9. After deploying with the above technique in development run all unit tests and correct any errors or failures both in project code and in the above scripts. Refresh the development database (structure) from production (again) and repeat step 8 above and test again. All unit tests must pass. Important - repeat until perfect.


10. Deploy to staging using one of the above scripts from step 8, modified for the staging environment. When perfectly deployed on staging and all testing is done, ensure production is backed up then deploy to production in similar fashion. This ends the bottleneck.

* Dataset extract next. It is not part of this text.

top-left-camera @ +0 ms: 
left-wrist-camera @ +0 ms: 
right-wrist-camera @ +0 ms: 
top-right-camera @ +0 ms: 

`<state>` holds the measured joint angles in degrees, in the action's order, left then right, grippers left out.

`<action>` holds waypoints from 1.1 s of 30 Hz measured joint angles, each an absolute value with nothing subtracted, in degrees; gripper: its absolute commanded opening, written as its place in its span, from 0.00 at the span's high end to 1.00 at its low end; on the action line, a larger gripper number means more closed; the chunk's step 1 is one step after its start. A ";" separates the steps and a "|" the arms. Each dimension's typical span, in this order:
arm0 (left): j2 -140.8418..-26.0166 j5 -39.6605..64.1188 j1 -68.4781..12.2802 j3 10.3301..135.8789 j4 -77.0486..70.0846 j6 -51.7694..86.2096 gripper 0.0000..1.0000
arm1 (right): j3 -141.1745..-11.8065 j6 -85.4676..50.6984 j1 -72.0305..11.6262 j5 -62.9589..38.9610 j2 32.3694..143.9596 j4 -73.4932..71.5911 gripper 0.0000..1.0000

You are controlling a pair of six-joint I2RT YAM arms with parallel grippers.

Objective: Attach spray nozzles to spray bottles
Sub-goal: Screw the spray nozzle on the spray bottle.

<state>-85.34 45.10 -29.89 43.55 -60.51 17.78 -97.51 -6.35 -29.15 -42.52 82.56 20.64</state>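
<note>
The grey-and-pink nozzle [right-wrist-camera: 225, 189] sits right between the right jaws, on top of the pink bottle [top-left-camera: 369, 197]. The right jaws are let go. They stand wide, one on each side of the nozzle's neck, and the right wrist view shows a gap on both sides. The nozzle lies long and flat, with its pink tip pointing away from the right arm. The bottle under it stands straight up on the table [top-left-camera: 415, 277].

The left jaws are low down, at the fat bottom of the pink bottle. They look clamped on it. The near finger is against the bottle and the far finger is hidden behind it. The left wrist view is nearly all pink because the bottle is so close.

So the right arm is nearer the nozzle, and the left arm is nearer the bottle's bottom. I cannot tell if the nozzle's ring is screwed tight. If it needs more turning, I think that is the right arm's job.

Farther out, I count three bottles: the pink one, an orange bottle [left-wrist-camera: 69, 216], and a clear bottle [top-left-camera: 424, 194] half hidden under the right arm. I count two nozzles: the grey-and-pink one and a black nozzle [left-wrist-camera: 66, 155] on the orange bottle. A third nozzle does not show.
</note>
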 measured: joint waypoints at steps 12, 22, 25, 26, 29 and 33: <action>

The balance of this process is optional


11. To be written after resolving sequence naming questions


12. Edit common/models.py then makemigrations to rename the table of existing users from auth_user to common_user. Finally migrate to execute the rename to common_user

    class User(AbstractUser):
        """ Retain the model name 'User' to avoid unnecessary refactoring during         the switchover process. Make no other changes here until after complete
        deployment to production.

        Comment out Meta entirely to migrate to the default table name
        """
        pass

        #class Meta:
        #    # use the existing Django users table for the initial migration
        #    db_table = "auth_user"



[1] https://www.caktusgroup.com/blog/2019/04/26/how-switch-custom-django-user-model-mid-project/ by Tobias McNulty as a variation of Django docs https://docs.djangoproject.com/en/2.2/topics/auth/customizing/#changing-to-a-custom-user-model-mid-project

[2] https://code.djangoproject.com/ticket/25313#comment:2 by Aymeric Augustin

[3] https://docs.djangoproject.com/en/2.2/topics/auth/customizing/#referencing-the-user-model

[4] Note that get_user_model() cannot be called at the module level in any models.py file (and by extension any file that a models.py imports), since you'll end up with a circular import. Generally, it's easier to keep calls to get_user_model() inside a method whenever possible (so it's called at run time rather than load time), and use settings.AUTH_USER_MODEL in all other cases. This isn't always possible (e.g., when creating a ModelForm), but the less you use it at the module level, the fewer circular imports you'll have to stumble your way through. (From Tobias [1])

[5] Tobias notes that Django won't permit 'migrate common --fake-initial' if there are other migrations which include settings.AUTH_USER_MODEL

[6] fetch_ssds.py is a comprehensive auto-deployment script. Only the relevant (and simplified) portion is shown.